If it’s not growing, it’s falling apart. Everything bankers have done since 2009 has been designed to prevent that falling apart. By ‘falling apart’ we mean overvalued assets returning to their intrinsic value (whatever that happens to be). This is what you might call ‘asset deflation’. And it’s precisely the issue we discussed in ‘Exter’s Prophecy‘.
If you have a lot of free time and red wine, it’s an interesting debate to have; is deflation possible in a fiat money system where central banks can theoretically create an infinite amount of money? But if you don’t have a lot of free time and are not a fan of red wine, watch the 30-year US Treasury bond yield. See below.
The chart above is an index based on the 30-year US Treasury Bond yield. You can see that 3-year yields started trending down in the second week of March, 2012. That’s when the Fed released a statement committing itself to ‘exceptionally low levels for the federal funds rate at least through late 2014.’ By shifting the composition of its bond holdings to longer maturities, it ‘pushed down’ long-term interest rates.
But those rates reversed course in late July of 2012. They’ve been trending up ever since. And now they’re at an interesting level. The chart shows the 50-day moving average getting ready to cross the 200-day moving average. But the Relative Strength Index (RSI) is awfully close to 70, suggesting to us the trend may be out of steam for a bit.
The core issue here is whether the bond market is a good warning signal about inflation worries. The ‘bond vigilantes’ used to punish profligate fiscal and monetary policy by selling bonds, pushing prices down and yields up. You don’t want to own fixed income in an inflationary environment.
However, ever since the Fed became the world’s largest currency manipulator, bond yields have been pretty useless as warning of inflation…or really for communicating any useful information at all. The same could be said of stocks, of course. But if the bond market starts to finally show signs of restlessness or displeasure, all bets are off.
In the meantime, the beat rolls on. On a somewhat unrelated but depressing note, we see US President Barack Obama has nominated his counterterrorism advisor John Brennan to be the next head of the Central Intelligence Agency. Brennan will presumably take his ‘Symposium of Death’ from the White House to Langley, Virginia, where the CIA is headquartered.
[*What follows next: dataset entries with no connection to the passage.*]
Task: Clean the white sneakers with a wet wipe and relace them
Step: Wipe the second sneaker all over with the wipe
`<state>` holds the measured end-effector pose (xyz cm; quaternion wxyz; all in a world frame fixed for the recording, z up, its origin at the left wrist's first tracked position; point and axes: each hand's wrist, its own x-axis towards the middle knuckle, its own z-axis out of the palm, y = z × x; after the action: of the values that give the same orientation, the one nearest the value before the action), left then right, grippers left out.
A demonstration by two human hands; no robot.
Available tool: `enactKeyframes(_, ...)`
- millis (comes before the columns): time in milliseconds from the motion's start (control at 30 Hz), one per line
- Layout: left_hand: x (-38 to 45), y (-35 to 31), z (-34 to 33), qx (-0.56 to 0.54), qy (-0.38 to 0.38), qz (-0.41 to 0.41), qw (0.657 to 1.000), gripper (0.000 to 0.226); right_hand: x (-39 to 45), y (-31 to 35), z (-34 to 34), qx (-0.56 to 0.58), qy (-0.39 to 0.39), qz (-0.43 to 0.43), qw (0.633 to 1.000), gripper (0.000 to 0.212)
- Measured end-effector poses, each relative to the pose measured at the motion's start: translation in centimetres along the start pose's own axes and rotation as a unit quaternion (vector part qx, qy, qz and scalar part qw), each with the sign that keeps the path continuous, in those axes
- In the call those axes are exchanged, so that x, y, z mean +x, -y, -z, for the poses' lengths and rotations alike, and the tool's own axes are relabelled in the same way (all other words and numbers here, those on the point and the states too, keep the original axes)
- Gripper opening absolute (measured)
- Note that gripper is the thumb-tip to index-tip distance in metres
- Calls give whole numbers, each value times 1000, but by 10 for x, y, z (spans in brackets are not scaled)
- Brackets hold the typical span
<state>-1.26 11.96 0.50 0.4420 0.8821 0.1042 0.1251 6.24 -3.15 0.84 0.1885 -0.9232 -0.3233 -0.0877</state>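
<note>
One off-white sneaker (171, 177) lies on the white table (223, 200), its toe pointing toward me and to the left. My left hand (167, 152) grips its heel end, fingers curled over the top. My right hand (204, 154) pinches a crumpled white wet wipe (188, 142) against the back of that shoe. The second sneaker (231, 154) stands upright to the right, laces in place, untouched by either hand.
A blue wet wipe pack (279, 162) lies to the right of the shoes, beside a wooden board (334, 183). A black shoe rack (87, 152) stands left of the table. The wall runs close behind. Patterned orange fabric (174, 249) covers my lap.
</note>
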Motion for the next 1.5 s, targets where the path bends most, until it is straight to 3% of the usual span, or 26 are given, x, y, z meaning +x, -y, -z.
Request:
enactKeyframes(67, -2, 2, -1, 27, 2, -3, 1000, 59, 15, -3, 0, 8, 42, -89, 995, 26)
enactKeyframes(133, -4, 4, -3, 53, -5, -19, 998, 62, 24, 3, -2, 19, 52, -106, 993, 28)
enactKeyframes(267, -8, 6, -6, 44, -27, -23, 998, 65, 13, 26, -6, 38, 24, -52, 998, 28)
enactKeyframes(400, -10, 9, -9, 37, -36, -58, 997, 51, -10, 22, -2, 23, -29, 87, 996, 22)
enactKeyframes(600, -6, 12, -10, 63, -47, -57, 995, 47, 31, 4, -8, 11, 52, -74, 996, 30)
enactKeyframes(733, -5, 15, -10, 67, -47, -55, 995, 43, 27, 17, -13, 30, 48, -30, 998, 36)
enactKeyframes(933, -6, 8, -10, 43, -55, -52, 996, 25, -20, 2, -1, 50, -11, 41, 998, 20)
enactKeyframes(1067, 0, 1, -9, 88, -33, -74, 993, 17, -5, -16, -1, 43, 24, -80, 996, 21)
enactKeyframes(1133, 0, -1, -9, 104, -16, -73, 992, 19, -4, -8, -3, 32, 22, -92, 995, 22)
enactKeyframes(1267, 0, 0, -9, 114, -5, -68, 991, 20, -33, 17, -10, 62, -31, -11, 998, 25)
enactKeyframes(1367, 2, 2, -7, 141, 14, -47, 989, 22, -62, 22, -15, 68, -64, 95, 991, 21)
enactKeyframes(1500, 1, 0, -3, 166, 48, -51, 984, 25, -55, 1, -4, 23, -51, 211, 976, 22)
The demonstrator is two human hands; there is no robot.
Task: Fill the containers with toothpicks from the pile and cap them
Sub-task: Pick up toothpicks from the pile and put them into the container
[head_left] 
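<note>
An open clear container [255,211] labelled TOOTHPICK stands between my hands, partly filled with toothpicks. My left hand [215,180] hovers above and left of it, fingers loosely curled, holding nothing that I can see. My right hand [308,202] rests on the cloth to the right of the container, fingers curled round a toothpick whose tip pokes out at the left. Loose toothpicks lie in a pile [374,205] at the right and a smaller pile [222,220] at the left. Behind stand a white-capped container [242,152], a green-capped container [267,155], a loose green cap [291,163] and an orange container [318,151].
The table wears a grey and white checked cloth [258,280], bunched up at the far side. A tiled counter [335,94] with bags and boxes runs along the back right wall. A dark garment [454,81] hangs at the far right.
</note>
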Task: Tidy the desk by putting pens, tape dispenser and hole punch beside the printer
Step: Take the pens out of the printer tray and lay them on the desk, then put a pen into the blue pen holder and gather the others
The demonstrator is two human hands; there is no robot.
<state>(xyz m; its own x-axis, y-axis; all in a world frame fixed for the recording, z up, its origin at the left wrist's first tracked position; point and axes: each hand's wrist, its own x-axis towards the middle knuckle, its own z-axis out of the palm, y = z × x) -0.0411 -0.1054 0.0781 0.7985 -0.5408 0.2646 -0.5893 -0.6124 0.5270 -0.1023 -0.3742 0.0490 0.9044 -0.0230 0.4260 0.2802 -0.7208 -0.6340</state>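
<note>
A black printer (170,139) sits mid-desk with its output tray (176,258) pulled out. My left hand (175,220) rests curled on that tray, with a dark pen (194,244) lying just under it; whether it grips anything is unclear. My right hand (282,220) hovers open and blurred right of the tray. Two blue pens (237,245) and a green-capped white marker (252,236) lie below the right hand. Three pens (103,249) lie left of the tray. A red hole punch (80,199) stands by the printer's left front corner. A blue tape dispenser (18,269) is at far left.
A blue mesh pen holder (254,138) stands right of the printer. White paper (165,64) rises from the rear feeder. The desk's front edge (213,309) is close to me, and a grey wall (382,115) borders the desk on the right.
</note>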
We say ‘Symposium of Death’ because Brennan is the man who counsels the President on whom to kill by drone strike. It’s an ‘extra judicial’ process, which means a handful of people are deciding whose life to end with death from above. Obama greatly expanded George Bush’s use of drone since coming to office in 2008. There have been over 300 US drone strikes since 2008, with an estimated 2,500 casualties.
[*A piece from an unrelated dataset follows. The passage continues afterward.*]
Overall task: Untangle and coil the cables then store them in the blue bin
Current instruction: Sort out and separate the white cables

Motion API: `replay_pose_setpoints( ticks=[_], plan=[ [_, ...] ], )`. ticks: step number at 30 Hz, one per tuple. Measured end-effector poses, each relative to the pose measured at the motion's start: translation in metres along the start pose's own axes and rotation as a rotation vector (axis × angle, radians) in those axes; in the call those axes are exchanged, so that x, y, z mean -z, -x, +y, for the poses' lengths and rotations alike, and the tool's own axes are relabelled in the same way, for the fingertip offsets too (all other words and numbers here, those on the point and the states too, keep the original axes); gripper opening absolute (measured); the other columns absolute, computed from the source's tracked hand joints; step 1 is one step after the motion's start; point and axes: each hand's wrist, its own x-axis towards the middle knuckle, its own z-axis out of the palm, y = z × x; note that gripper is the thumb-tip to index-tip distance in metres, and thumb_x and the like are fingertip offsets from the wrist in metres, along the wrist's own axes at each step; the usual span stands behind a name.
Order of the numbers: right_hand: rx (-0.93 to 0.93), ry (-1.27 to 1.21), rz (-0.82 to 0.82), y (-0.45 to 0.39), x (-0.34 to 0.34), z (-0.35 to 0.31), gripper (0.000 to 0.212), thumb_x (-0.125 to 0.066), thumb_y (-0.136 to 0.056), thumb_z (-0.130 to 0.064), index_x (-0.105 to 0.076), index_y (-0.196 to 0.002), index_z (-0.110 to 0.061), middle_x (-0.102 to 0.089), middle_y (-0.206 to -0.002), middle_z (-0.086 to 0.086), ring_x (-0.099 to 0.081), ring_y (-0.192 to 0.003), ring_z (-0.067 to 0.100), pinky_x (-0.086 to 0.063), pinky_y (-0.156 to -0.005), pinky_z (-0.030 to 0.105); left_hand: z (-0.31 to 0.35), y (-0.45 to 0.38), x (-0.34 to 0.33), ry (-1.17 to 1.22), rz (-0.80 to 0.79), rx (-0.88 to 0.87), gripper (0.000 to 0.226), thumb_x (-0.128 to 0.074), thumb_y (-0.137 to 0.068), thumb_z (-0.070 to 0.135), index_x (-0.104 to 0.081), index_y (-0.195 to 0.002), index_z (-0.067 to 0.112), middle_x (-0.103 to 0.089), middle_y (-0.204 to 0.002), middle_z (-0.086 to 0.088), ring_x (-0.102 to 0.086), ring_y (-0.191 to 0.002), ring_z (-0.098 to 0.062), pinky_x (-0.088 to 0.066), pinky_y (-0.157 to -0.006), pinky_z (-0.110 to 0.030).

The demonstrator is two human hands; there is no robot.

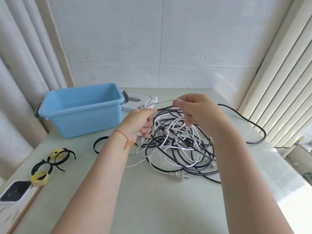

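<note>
A tangle of black and white cables point(179, 146) lies on the pale table, a white plug point(179, 175) at its near edge. My left hand point(140, 124) grips a bunch of white cable loops above the pile's left side. My right hand point(194, 108) pinches a strand of the same white cable point(164, 102), stretched taut between both hands. The blue bin point(81, 108) stands open and empty at the back left of the table.
The bin's clear lid point(140, 100) lies behind the bin. Black and yellow strap ties point(55, 157) lie at the left, one black loop point(99, 145) near my left wrist. A white box point(13, 193) sits at the near left corner. A long black cable point(253, 125) trails right.
</note>
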Motion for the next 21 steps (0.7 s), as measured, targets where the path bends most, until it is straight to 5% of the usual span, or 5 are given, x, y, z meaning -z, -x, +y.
replay_pose_setpoints(
  ticks=[5, 7, 12, 15, 21],
  plan=[
    [-0.056, -0.15, 0.114, -0.009, 0.014, 0.021, 0.02, -0.06, -0.097, -0.026, -0.073, -0.087, -0.017, -0.031, -0.048, -0.005, -0.022, -0.042, 0.013, -0.022, -0.04, 0.021, -0.013, 0.008, 0.013, 0.452, -0.968, 0.044, 0.037, -0.045, -0.101, 0.039, -0.037, -0.071, 0.018, -0.027, -0.047, 0.008, -0.024, -0.033, -0.008, -0.029, -0.042, -0.019],
    [-0.059, 0.028, 0.161, -0.01, 0.01, 0.024, 0.024, -0.057, -0.098, -0.03, -0.073, -0.083, -0.021, -0.032, -0.047, -0.005, -0.023, -0.04, 0.013, -0.022, -0.041, 0.019, -0.013, 0.006, 0.009, 0.657, -1.113, -0.001, 0.038, -0.042, -0.103, 0.042, -0.035, -0.074, 0.017, -0.027, -0.048, 0.007, -0.022, -0.033, -0.006, -0.029, -0.043, -0.02],
    [-0.108, 0.386, -0.019, -0.009, 0.005, 0.026, 0.036, -0.047, -0.101, -0.032, -0.07, -0.079, -0.015, -0.041, -0.056, 0.003, -0.029, -0.042, 0.015, -0.023, -0.043, 0.022, -0.012, -0.01, 0.013, 1.141, -0.907, -0.039, 0.055, -0.029, -0.103, 0.051, -0.047, -0.073, 0.008, -0.033, -0.05, 0.001, -0.028, -0.039, -0.014, -0.033, -0.047, -0.029],
    [-0.112, 0.572, -0.138, -0.006, 0.01, 0.024, 0.029, -0.05, -0.099, -0.028, -0.07, -0.08, -0.02, -0.046, -0.056, 0.001, -0.037, -0.045, 0.016, -0.03, -0.049, 0.026, -0.013, -0.013, 0.02, 1.387, -0.595, -0.083, 0.057, -0.032, -0.103, 0.049, -0.048, -0.065, 0.01, -0.032, -0.046, 0.004, -0.029, -0.035, -0.013, -0.035, -0.045, -0.029],
    [-0.124, 0.89, -0.383, 0.01, 0.001, 0.007, 0.02, -0.057, -0.098, -0.032, -0.075, -0.103, -0.024, -0.054, -0.061, -0.006, -0.05, -0.059, 0.012, -0.04, -0.059, 0.023, 0.0, -0.01, 0.004, 1.143, -0.038, -0.346, 0.051, -0.032, -0.099, 0.059, -0.041, -0.069, 0.019, -0.031, -0.048, 0.007, -0.031, -0.039, -0.008, -0.037, -0.046, -0.021]
  ],
)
You don’t hear much about the drone war because it enjoys bipartisan support in America. Terrorists aren’t in uniform. They’re everywhere. Drones cross borders and hold the promise of precision execution without having to put ‘boots on the ground’. That’s clean and efficient, even if you’re killing your own citizens abroad.
There are plenty of principled objections to the use of drones in making war. But the most practical objection is that the US advantage in drone technology is only temporary, whereas the precedent of sending drones across borders to rain death on whomever you choose is permanent. It won’t be long before everyone is using drones…to kill whomever they’d like.
Of course right now, the only drone anyone in Australia is talking about is the ‘Fox Copter’ covering the Big Bash Cricket tournament. It’s kind of cool. But then, it’s not shooting a missile at you either, at least not yet. And maybe it will only ever be used for benign purposes, like providing extra perspective at sporting events, or monitoring traffic, or patrolling the streets at night, or peeking in your window to make sure you’re not doing anything you shouldn’t be.